Unlabelled: Ireland and Denmark have similar hip fracture surgery rates but differences in care quality indicators and patterns of intracapsular fracture repair. Very high variation in total hip arthroplasty rate within both countries and higher observed early mortality in Denmark require further investigation.
Purpose: To explore and compare geographic variation of hip fracture surgery rate, care quality and outcomes in Ireland and Denmark.
Methods: Patients aged ≥ 65 years with surgically treated hip fracture were included from the Irish Hip Fracture Database (years = 2017-2020, n = 12,904) and the Danish Multidisciplinary Hip Fracture Registry (years = 2016-2017, n = 12,924). The age and sex standardised rate of hip fracture surgery and the proportion of patients with seven process quality indicators, three surgery types and four outcomes were calculated. Systematic components of variation (SCV) were calculated based on hospital area (6 Irish hospital groups, 5 Danish regions).
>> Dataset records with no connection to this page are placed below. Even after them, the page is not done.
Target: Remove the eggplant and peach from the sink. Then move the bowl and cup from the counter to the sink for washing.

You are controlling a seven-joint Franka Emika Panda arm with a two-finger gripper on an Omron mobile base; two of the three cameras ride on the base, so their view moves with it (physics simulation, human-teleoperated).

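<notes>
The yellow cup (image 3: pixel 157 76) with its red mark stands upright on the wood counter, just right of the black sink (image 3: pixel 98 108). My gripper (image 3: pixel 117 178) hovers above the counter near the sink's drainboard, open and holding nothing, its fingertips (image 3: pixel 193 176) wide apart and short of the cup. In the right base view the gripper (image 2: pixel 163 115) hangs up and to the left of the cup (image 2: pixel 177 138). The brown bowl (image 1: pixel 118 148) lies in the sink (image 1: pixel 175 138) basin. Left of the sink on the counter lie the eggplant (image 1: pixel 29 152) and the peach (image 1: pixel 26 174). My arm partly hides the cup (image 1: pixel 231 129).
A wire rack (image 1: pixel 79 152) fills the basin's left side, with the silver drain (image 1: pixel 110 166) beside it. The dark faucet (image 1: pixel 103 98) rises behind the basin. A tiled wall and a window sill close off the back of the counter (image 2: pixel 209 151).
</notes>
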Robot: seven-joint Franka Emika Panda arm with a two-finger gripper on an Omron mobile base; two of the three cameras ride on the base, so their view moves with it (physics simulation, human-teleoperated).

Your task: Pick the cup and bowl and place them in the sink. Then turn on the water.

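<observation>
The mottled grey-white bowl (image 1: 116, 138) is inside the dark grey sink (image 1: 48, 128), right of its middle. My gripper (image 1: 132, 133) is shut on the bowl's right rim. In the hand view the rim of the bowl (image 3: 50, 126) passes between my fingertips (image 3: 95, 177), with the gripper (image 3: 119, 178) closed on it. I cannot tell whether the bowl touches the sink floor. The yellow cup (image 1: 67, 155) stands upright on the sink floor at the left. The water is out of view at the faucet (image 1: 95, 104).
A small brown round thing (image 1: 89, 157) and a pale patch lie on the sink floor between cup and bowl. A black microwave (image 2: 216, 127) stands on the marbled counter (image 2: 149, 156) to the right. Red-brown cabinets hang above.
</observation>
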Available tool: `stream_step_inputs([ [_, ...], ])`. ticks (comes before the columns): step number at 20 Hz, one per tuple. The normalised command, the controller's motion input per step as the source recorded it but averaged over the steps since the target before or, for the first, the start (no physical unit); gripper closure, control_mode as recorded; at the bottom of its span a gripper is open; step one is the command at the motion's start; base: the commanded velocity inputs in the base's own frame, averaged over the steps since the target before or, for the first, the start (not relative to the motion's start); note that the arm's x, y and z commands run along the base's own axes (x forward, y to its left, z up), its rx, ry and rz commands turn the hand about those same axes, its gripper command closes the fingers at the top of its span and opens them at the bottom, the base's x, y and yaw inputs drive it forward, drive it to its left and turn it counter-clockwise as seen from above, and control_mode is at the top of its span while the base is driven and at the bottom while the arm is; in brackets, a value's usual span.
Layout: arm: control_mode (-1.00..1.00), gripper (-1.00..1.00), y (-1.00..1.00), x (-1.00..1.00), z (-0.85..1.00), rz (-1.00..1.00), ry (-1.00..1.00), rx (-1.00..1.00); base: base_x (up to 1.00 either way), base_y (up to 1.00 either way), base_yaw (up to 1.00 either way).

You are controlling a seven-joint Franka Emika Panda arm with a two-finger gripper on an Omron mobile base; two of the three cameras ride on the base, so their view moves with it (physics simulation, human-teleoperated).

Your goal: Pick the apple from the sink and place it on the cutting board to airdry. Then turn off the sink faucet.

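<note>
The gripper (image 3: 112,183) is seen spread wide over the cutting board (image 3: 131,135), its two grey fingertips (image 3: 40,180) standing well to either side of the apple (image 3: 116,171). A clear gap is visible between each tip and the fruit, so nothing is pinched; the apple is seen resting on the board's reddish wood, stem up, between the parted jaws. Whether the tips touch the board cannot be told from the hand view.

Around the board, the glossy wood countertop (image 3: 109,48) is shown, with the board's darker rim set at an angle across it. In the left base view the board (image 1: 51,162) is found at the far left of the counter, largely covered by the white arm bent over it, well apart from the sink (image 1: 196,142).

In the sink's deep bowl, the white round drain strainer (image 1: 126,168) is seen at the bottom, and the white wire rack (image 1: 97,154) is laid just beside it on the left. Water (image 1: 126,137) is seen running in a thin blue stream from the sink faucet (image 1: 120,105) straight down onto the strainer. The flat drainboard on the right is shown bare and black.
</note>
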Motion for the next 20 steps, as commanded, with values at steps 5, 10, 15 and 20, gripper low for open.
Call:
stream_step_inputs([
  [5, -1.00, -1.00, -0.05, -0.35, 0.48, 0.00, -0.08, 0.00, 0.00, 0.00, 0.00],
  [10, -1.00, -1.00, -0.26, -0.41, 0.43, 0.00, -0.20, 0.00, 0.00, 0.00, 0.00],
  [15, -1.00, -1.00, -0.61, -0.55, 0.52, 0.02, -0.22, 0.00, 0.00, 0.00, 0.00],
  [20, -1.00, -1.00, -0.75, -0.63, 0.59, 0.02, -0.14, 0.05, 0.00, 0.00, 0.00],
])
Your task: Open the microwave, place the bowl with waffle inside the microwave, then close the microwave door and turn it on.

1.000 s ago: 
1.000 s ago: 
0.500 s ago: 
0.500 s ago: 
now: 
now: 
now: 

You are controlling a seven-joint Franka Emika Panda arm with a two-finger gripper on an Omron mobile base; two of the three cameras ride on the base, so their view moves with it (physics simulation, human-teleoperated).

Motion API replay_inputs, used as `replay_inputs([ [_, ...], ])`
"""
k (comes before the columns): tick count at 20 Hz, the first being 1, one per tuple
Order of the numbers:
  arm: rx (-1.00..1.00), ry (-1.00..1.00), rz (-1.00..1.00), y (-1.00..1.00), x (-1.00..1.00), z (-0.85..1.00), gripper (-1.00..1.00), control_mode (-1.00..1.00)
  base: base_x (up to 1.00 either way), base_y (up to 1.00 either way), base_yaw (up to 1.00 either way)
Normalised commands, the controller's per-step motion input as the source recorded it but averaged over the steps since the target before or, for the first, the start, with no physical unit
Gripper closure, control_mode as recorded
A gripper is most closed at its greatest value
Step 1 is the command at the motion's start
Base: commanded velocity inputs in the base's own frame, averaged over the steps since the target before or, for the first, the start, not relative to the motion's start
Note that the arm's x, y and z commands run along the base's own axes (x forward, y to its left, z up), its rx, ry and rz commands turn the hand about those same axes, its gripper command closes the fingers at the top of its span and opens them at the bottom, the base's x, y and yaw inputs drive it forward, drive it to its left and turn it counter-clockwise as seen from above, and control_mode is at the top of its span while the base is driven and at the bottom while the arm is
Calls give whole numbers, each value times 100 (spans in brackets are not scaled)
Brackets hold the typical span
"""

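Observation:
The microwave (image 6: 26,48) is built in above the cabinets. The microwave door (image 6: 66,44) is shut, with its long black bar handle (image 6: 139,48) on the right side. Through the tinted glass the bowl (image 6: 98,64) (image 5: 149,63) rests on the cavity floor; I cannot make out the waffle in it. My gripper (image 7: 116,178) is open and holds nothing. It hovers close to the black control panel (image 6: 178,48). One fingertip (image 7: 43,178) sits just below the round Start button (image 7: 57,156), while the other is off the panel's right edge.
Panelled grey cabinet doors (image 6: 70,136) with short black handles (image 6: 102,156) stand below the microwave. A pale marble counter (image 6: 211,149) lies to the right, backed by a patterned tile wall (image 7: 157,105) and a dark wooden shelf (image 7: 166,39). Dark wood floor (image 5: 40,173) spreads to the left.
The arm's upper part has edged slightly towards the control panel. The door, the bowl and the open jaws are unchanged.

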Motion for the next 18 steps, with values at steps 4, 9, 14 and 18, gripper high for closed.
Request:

Results: The age and sex standardised rate of hip fracture surgery per 1000 older population in 2017 was 4.7 (95% CI = 4.4-5.1) in Ireland and 5.3 (95% CI = 5.1-5.5) in Denmark. Ireland had lower rates of surgery within 36 h (59% versus 84%), nutritional assessment (27% versus 84%) and pre-discharge mobility recording (52% versus 92%). Patterns of intracapsular fracture repair also differed between countries (hemiarthroplasty: Ireland = 85%, Denmark = 52%). Both countries had very high variation for total hip arthroplasty (THA) provision (SCV Ireland = 10.6, Denmark = 97.9). Ireland had longer hospital stays (median 12 versus 7 days), but lower 7-day (1.0% versus 3.1%) and 14-day (2.0% versus 5.5%) mortality.
Conclusion: Ireland and Denmark have similar hip fracture surgery rates, but differences in care quality, surgery patterns and outcomes. High variation in THA provision and observed differences in mortality require further exploration. In Ireland, there is scope for improvement regarding early surgery, mobility, nutrition assessment and improved post-discharge follow-up.